== Data excerpts ==

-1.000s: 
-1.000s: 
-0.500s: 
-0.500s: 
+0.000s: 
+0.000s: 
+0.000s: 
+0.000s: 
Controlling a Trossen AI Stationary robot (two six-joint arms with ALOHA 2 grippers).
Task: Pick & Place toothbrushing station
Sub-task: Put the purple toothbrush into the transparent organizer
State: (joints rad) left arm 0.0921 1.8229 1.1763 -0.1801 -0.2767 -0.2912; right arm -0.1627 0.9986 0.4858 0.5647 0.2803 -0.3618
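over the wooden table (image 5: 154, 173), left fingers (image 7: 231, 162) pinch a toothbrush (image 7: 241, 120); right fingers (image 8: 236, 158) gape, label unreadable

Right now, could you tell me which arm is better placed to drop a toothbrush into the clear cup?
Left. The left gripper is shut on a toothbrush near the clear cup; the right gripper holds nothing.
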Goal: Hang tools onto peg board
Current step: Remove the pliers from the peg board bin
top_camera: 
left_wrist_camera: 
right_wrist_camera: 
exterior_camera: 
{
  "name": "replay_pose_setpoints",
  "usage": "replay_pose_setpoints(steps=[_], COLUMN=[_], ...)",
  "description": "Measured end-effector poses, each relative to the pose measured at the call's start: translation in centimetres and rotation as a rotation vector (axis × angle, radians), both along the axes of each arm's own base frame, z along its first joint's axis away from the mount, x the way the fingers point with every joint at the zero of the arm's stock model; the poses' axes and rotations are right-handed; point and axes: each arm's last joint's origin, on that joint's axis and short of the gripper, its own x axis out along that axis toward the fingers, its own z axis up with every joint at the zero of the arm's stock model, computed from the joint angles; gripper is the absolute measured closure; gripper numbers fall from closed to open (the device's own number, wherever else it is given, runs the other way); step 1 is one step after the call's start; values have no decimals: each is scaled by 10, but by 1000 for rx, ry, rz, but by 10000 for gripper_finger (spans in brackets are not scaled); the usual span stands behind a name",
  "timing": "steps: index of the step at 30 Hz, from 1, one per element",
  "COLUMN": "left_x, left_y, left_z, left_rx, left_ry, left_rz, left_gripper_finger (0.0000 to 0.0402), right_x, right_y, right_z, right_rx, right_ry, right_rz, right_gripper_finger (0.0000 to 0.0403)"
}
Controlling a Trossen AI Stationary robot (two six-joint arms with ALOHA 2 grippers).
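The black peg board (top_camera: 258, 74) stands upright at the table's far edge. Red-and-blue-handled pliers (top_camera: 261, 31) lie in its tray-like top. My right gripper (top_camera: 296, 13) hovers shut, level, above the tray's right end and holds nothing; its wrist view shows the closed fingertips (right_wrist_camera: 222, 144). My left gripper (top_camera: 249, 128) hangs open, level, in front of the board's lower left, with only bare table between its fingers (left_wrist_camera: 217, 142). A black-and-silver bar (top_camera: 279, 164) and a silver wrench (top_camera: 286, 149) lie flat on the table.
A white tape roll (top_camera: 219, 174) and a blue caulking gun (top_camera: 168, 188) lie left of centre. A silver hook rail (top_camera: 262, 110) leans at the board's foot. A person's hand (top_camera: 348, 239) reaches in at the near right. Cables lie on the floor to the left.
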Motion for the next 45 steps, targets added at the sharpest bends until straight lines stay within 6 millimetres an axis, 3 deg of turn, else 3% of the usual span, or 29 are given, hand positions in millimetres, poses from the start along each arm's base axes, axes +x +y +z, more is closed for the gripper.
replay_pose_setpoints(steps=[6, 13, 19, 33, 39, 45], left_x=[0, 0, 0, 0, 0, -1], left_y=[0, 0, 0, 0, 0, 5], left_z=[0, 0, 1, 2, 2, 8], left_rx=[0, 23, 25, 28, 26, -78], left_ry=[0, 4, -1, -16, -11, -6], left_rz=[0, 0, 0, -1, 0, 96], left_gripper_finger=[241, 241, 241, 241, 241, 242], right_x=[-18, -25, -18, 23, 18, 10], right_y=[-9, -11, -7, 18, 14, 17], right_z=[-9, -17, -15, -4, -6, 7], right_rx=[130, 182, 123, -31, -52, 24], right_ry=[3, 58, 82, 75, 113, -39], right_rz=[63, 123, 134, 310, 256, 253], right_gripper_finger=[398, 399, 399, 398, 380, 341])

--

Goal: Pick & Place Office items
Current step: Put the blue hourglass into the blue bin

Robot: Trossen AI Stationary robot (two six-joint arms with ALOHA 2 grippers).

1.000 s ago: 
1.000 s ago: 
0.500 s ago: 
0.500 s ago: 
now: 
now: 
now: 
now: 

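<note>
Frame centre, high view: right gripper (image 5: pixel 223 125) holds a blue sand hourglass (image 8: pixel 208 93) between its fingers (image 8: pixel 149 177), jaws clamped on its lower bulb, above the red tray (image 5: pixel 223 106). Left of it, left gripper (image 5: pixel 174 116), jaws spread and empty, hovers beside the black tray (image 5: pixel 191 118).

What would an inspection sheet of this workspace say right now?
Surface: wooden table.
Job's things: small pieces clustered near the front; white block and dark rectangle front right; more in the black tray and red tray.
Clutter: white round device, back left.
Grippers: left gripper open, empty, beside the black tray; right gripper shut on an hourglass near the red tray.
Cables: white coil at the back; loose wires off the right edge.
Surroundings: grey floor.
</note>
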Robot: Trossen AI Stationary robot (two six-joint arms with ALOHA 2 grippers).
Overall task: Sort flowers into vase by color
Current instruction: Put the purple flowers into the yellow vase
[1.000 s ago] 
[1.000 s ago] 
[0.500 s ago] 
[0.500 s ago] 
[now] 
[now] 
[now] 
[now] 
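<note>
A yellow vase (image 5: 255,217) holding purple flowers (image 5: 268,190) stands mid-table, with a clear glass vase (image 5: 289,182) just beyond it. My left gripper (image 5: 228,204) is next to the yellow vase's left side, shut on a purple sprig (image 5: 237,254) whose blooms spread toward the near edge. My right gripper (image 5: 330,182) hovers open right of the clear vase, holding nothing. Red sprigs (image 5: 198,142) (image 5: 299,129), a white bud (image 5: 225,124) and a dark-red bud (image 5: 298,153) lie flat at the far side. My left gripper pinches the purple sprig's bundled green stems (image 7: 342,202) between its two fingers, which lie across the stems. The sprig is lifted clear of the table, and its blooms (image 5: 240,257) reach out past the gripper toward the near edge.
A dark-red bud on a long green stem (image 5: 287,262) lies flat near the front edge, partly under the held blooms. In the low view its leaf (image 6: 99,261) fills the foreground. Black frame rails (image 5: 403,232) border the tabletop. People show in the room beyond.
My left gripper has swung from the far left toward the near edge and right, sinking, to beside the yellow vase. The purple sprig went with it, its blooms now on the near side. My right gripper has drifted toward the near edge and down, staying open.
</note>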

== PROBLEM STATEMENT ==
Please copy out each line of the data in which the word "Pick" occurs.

== REPLY ==
Task: Pick & Place toothbrushing station
Goal: Pick & Place Office items

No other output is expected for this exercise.